Friture Jef
Tandis que nous dinions d’une simple salade de pomme de terre tiède accompagnée de quelques sardines grillées au barbecue, j’écoutais mon fils me raconter ses déboires avec quelques interviewés qui prennent sa jeunesse pour autant de faiblesse. Et je me suis demandé s’il considérerait d’un même œil ses instants passés près de son père, comme ceux dont je garde le souvenir du mien. Tandis que nous léchions les grains de sel de Guérande imprégnés d’huile d’olive et de friture, je me remémorais les parties de pêche partagées avec mon père.
Lorsque l’excitation luttait contre le sommeil pour que nous puissions arriver aux étangs avant l’aube. Lorsque nous installions avec mon frère les cannes perlées de la rosée des brumes matinales. C’est à peine si nous distinguions les flèches rouge-orangées de nos bouchons. Quand à la ligne de fond que d’un geste souple et puissant mon père envoyait au milieu de l’étang, seul un petit grelot au bout du scion pouvait nous indiquer la prise. Nous immergions ensuite les nasses dans lesquels quelques morceaux de tête de mouton appâtaient les écrevisses. Pour réchauffer nos corps engourdis, recroquevillés sur nos pliants, nous partagions un sandwich au pâté arrosé d’un verre de vin largement coupé d’eau. Le vent irisait la surface et nous devions fréquemment replacer nos flotteurs les éloignant du rivage. Nous parlions peu, de crainte d’effaroucher les gougeons. Nous bougions peu pour les même raisons mais aussi par crainte qu’une mauvaise pêche nous fut imputable et que nous soyons privés de la prochaine excursion.
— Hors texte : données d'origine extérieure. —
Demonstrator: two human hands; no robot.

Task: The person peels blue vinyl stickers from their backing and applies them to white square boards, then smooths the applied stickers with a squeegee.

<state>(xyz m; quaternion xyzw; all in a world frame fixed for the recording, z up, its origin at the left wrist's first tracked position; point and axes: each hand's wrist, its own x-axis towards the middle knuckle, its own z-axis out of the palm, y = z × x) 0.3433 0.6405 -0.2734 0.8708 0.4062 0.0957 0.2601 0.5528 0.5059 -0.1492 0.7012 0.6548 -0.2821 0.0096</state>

Mais quelle joie lorsque nous relevions les masses pour extraire les charognards piégés comme ceux qui tentaient de couper le grillage de leurs pinces pour les mettre dans l’un des deux seaux. Dans l’autre nous mettions les petites ablettes, éperlans et gougeons que nos petites cannes sortaient. Les dorades, truites, carpes et autres carnassiers de grande taille allaient dans la bourriche immergée de mon père que nous assistions de nos épuisettes.
Que d’heures n’avons nous pas passé à guetter la flèche de bois ou le branle bas du grelot tandis que le soleil nous séchait et que naissait une vapeur diaphane au-dessus des eaux. Lorsque midi nous assommait aussi surement que le vin, mon père confiait ses lignes à Jean-Michel et s’en allait chercher les « femmes ». Puis, tandis que nos sœurs barbotaient des mains dans le seau à friture, nos parents installaient le pique-nique. Le raffut qu’elles faisaient justifiait la fin de la pêche.
Bien souvent, pour le repas du soir, ma mère nous préparait la friture du matin, copieuse de la joie de croire que l’on pouvaient participer ainsi aux besoins familiaux.
Telles étaient mes satisfactions de l’époque. Ce n’est qu’avec le recul que je prends réellement conscience de la paix qui m’habitait dans ces instants d’intense complicité, une véritable communion dans tous les sens du terme puisqu’il n’y manquait ni le pain, ni le vin.